Thanks, Gnits. I felt I should try a tablet, for its precision, but don’t really think I would like it. I enjoy using the mouse. I had never thought of using a gaming mouse. I’ll try it.
Any recommendations as to type?

Chris


----------



## Gnits (Jul 25, 2017)

My current mouse is an M65 Corsair Pro.  One advantage is that you can calibrate the mouse to the surface you use it on.  I have calibrated it to my desk and seems to work perfect without the need for a mousepad.  

There are pros and cons to mouse or tablet.  I am not running down the tablet, just sharing my experience.


----------



## clee01l (Jul 25, 2017)

Precision is not required for LR editing.  TAT brushes are broad brushes and most LR edits use the slider controls which are difficult to use with a pen.  Tablets operating like a touch mouse are effective but not necessary unless included in a laptop.


----------



## happycranker (Jul 26, 2017)

Yes the learning curve is steep, but there is much more control over the brush as most pen/tablet are pressure sensitive, so the harder you press the more effect you have. You can also calibrate the sensitivity of the pen pressure by adjusting the output curve, in a Wacom anyway. If for instance you have created a graduated filter, but need to erase portions, then the precision of a pen is invaluable.


----------



## Gnits (Jul 26, 2017)

clee01l said:


> Precision is not required for LR editing.
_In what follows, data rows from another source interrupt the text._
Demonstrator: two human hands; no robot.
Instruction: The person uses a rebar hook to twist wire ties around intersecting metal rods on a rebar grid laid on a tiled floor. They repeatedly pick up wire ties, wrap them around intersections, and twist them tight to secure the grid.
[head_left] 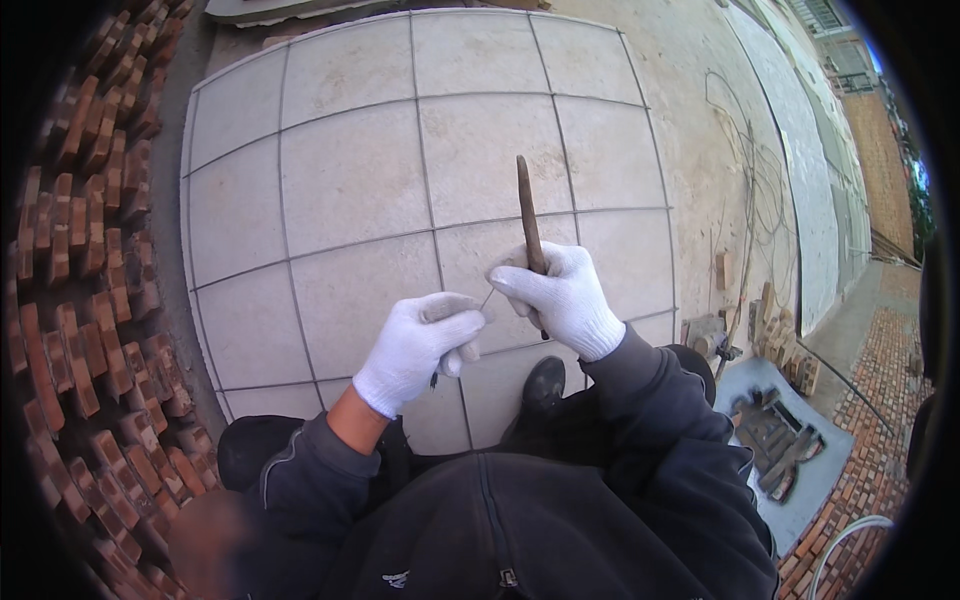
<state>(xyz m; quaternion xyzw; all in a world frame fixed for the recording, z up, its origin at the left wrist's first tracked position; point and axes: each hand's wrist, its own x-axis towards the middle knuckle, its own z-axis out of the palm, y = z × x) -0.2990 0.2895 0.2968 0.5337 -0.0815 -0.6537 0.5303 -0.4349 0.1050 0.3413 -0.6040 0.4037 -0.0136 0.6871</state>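
Note:
Both my hands wear white gloves and are held close together above a grid of thin steel bars (428,180). My left hand (412,345) is closed in a pinch on a thin wire (487,299). That wire spans the small gap to the fingers of my right hand (572,300). Dark thin ends poke out beneath the left palm; what they belong to is hidden. Gripped in my right fist is a brown, rusty-looking rod (527,205), its longer part pointing away from me and a short end showing below. The wire's right end is hidden at the fingertips.
Under the grid lies a pale slab (350,190). Stacked red bricks (85,250) line the left side. On the right are loose wire (755,180), wood blocks (765,310), and a grey sheet (820,450) bearing dark pieces. My shoe (543,382) stands at the grid's near part.

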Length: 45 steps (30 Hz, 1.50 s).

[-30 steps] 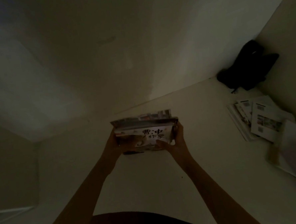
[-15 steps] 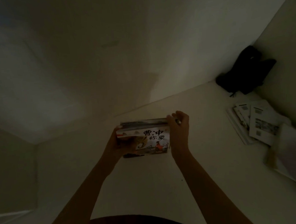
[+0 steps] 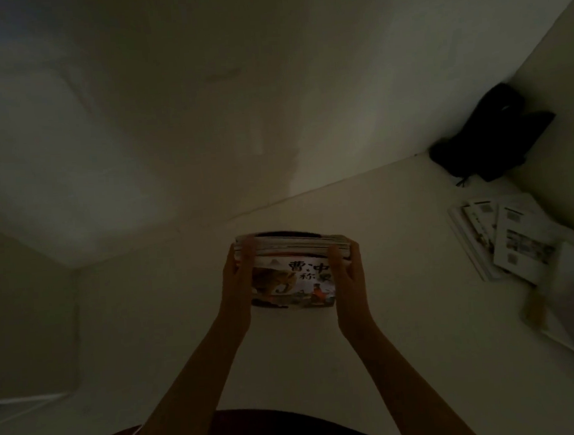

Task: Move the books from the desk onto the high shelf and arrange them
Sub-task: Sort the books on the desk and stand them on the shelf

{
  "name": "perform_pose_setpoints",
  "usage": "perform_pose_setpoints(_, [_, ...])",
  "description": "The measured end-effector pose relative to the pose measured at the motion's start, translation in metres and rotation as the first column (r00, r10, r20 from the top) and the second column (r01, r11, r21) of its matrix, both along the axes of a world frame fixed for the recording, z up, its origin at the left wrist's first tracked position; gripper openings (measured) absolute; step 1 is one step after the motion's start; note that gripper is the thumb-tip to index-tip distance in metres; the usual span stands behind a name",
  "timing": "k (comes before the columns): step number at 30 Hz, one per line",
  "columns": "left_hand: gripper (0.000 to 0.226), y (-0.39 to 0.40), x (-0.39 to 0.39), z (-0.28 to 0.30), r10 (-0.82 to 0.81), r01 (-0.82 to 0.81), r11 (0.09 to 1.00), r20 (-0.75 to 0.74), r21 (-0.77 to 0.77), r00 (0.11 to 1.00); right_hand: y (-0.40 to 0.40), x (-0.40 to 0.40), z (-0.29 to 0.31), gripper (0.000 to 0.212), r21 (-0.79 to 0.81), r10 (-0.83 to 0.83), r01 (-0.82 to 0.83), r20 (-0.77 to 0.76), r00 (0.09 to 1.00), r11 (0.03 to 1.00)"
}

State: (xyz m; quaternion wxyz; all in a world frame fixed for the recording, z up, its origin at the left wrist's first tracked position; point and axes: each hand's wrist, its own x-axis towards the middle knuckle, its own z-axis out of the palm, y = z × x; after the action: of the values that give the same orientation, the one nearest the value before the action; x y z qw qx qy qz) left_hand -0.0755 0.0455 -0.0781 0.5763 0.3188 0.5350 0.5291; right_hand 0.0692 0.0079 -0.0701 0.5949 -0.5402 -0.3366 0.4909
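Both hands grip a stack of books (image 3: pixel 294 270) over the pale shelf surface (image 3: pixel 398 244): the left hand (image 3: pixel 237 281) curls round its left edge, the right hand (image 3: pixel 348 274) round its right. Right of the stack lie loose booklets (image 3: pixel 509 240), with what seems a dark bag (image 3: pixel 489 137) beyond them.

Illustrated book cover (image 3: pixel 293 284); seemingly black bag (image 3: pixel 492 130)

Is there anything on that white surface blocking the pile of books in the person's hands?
Nothing visible blocks it. The stack of books is gripped by the left hand and right hand; loose booklets and a dark bag lie off right.
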Motion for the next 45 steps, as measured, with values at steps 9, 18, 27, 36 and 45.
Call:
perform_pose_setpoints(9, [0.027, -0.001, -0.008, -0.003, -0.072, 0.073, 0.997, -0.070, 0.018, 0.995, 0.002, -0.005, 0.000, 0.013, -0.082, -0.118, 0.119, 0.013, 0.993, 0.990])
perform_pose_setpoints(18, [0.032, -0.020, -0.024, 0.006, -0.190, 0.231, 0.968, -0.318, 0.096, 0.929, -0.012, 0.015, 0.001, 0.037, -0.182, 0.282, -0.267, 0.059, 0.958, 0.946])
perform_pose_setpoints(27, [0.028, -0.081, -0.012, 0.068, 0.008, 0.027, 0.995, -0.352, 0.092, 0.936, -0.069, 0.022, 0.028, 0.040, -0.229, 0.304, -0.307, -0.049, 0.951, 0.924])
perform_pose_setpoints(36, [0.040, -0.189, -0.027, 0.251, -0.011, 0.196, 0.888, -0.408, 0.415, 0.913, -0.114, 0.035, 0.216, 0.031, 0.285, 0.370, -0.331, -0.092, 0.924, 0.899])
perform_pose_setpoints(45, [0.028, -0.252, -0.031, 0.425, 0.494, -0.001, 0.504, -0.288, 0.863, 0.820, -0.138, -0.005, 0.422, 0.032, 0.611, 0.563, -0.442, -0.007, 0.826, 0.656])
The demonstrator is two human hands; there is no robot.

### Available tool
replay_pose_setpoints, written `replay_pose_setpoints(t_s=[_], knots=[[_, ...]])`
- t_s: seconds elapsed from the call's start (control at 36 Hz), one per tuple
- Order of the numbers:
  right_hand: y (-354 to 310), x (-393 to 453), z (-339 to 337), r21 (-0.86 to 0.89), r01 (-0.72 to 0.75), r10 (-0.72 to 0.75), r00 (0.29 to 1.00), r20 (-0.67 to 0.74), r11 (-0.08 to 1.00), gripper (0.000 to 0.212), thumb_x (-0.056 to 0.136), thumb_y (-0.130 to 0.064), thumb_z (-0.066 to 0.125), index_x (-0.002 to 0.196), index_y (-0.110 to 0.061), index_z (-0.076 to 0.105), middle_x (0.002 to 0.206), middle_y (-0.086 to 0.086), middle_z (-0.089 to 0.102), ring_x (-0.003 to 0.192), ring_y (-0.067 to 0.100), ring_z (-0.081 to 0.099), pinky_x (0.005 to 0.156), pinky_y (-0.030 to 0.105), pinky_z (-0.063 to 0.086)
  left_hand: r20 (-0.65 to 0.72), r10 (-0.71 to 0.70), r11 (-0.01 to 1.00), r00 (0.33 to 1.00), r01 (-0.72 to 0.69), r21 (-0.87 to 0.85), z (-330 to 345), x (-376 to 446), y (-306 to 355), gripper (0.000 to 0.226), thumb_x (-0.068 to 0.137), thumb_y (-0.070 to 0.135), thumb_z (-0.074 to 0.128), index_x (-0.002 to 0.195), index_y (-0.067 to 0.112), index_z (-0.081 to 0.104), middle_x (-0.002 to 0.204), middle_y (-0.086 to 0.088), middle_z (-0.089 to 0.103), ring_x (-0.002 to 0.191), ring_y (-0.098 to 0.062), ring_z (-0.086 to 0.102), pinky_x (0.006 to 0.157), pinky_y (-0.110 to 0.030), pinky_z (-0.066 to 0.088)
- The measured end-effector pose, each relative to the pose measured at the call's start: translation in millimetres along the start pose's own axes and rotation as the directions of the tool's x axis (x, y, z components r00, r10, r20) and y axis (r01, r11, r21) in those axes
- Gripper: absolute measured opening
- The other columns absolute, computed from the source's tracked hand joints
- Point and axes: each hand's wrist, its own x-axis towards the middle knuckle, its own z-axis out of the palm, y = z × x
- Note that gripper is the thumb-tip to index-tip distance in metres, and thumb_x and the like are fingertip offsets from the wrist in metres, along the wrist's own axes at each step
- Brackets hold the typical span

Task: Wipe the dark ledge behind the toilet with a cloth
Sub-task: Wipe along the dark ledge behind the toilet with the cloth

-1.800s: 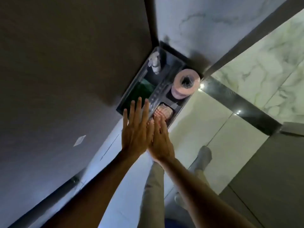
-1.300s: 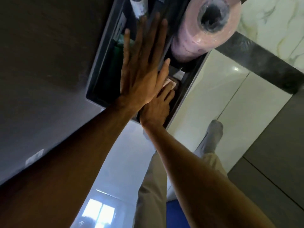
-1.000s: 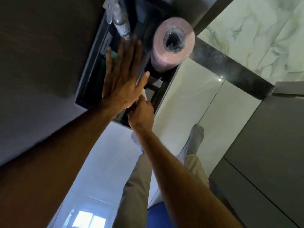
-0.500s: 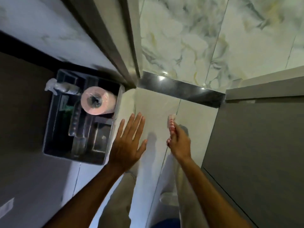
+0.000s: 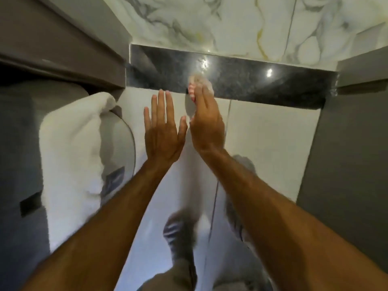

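Observation:
A dark polished stone ledge (image 5: 262, 82) runs across the upper middle of the view, below a marble wall. My right hand (image 5: 206, 124) holds a small pink and white striped cloth (image 5: 198, 85) at its fingertips, and the cloth overlaps the ledge's front edge near its middle. Whether the cloth touches the stone is unclear because of blur. My left hand (image 5: 162, 131) is flat and open just left of the right hand, fingers spread, holding nothing, in front of the pale tile below the ledge. No toilet is in view.
A white towel (image 5: 71, 156) hangs at the left over a rounded grey fixture. Brown panels (image 5: 63, 43) close in the upper left and a grey wall (image 5: 346, 164) the right. My legs and grey shoes (image 5: 180, 234) stand on the glossy pale floor below.
My right hand took the striped cloth out of the caddy and carried it right and up to the dark ledge. The view swung away from the caddy; the left hand followed, still open.

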Motion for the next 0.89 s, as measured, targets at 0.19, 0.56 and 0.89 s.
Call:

I do very little with a brush in Lr, so most of the time I am selecting sliders with a mouse.  I found it infinitely easier to select and move the sliders with a gaming mouse (and perhaps my previous standard mouse was in decline).  If you are using the brush a lot then the advantage swings to the pen.


----------



## ErinScott (Jul 31, 2017)

I'm using a gaming mouse too! Logitec G600-- it has 12 buttons near the thumb and I programmed them to do my favorite shortcuts. In LR, I have buttons for rating photos, switching modules, etc. I read that you can also use them in place of the sliders which I haven't tried but want to!


----------